Perhaps I needed to be refined somehow. Perhaps we all do.
I just wish I hadn’t held onto my grief for so long. That was a mistake I didn’t really know how to correct at the time. I can tell you when things finally got to the point where I let go of them, though.
March, 2007. Canyon View Christian Fellowship.
Many years after everything went down, including those four deaths—five, if you include Tim Wakefield, which I completely should have. He died in 2000.
That day in March, my friend Ron came up to where I was sitting just before the service started, and said he was going to sit with me if that was ok. It was.
I had been a believer for about seven years at that point, but I never had given my grief to God, and that day it was heavy on my heart. Pastor Mike had given a bit of testimony just before Easter, regarding the death of his own mother. It hit me so hard I was nearly shaking. I made it through the sermon, but at the end I knew I was in trouble if I didn’t get out fast when church was over.
Without saying goodbye to Ron, I made tracks for the door. I stopped at the door like I’d hit a brick wall. I knew—somehow I knew—that today was supposed to be the day. I didn’t want it to be. I didn’t want to grieve. I didn’t want to think about things, or remember.
Yet I knew that my grief had been a slow poison to my life over the years and miles and so many tears since those deaths happened. It was a weight around my neck. It was so damn heavy.
I went back to where Ron was still sitting, and I asked him to pray for me. I don’t remember what he said, but I remember he prayed for me with his arms around my neck, and his face right next to my ear.
That morning, in the third row of the CVCF sanctuary following the 9am service, I finally handed 20 years of accumulated grief to my God.

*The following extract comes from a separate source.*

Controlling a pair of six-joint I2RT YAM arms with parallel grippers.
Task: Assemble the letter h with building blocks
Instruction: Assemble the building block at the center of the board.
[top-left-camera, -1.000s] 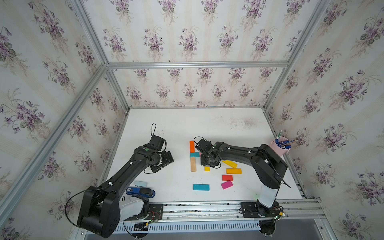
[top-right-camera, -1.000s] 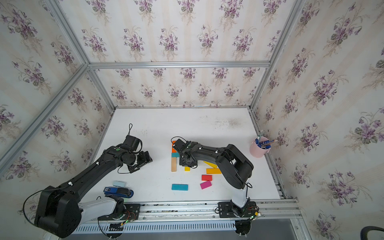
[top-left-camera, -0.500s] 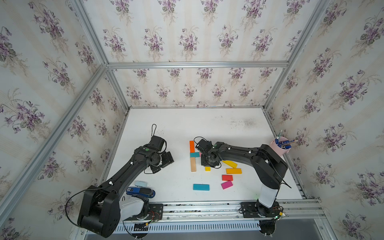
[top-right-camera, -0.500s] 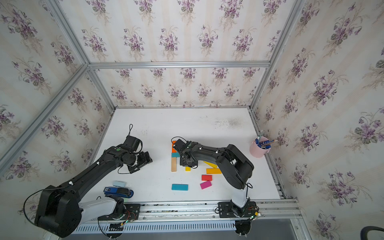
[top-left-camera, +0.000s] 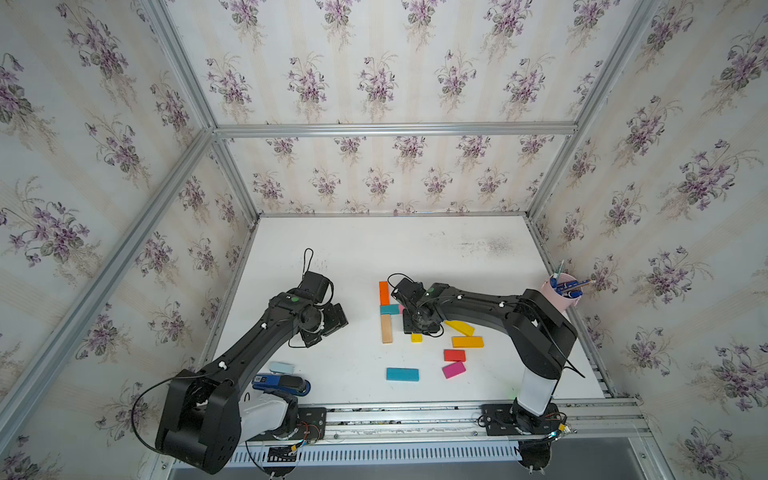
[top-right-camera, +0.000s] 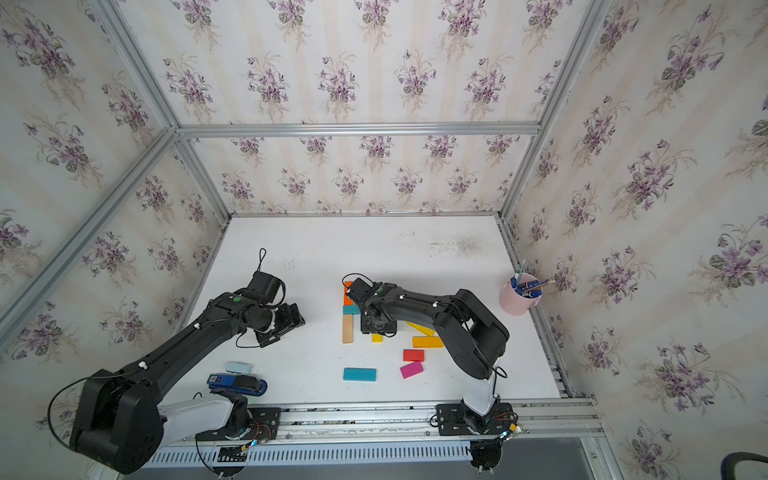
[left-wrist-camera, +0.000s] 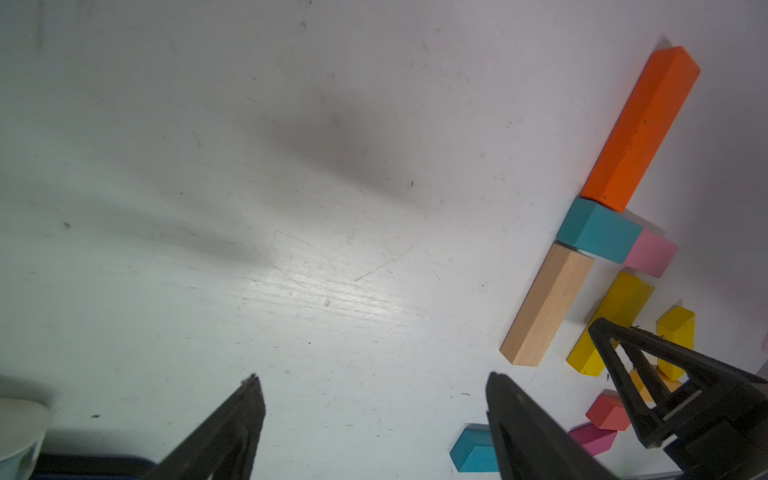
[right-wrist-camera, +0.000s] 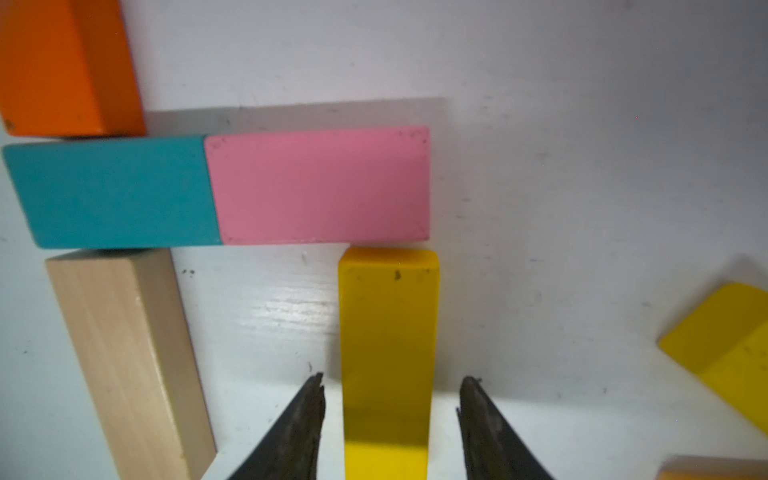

I grieved my mom, and dad, and my friend. I grieved for Tim, and even Ryan. I think I was still puffy eyed when the next service began, and I sat through that one, too. I was surrounded by members of my small group, and I leaned on them. It was good.
If I learned one thing over the years since, it’s that holding onto things really doesn’t help. It may delay your pain, but it doesn’t heal it. Acknowledging your pain does, when it is done before God.
Sometimes the comfort doesn’t come right away. Sometimes it does. Sometimes it comes when you least expect it, through the comfort of a good friend and whispered prayers. It can be a long and intricate process—it’s like that for me.
Grief can also sometimes be like a broken windshield. It starts with a speck–a chip in the glass. If it isn’t repaired, it begins to gradually creep out over the rest of the windshield, like a spider web of pain—with offshoots in many directions. Sometimes I see or feel things I haven’t thought of in years, and it triggers those old feelings. It’s easier, now. I have God to remind me he will carry them for me. I have my wife, who knows how to love. I have my kids, who lift my spirits when they get heavy.
The hands of God can feel like a strong grip, and also a gossamer touch. Often, you feel them through proxy. It’s always been that way for me. Yet comfort is comfort, and pain can be assuaged in so many different ways. Remember, one of His many names is Comforter.
Surrender. Give him your grief. Drop that burden at His feet. Be refined. It can be a lifelong process, but it’s worth it.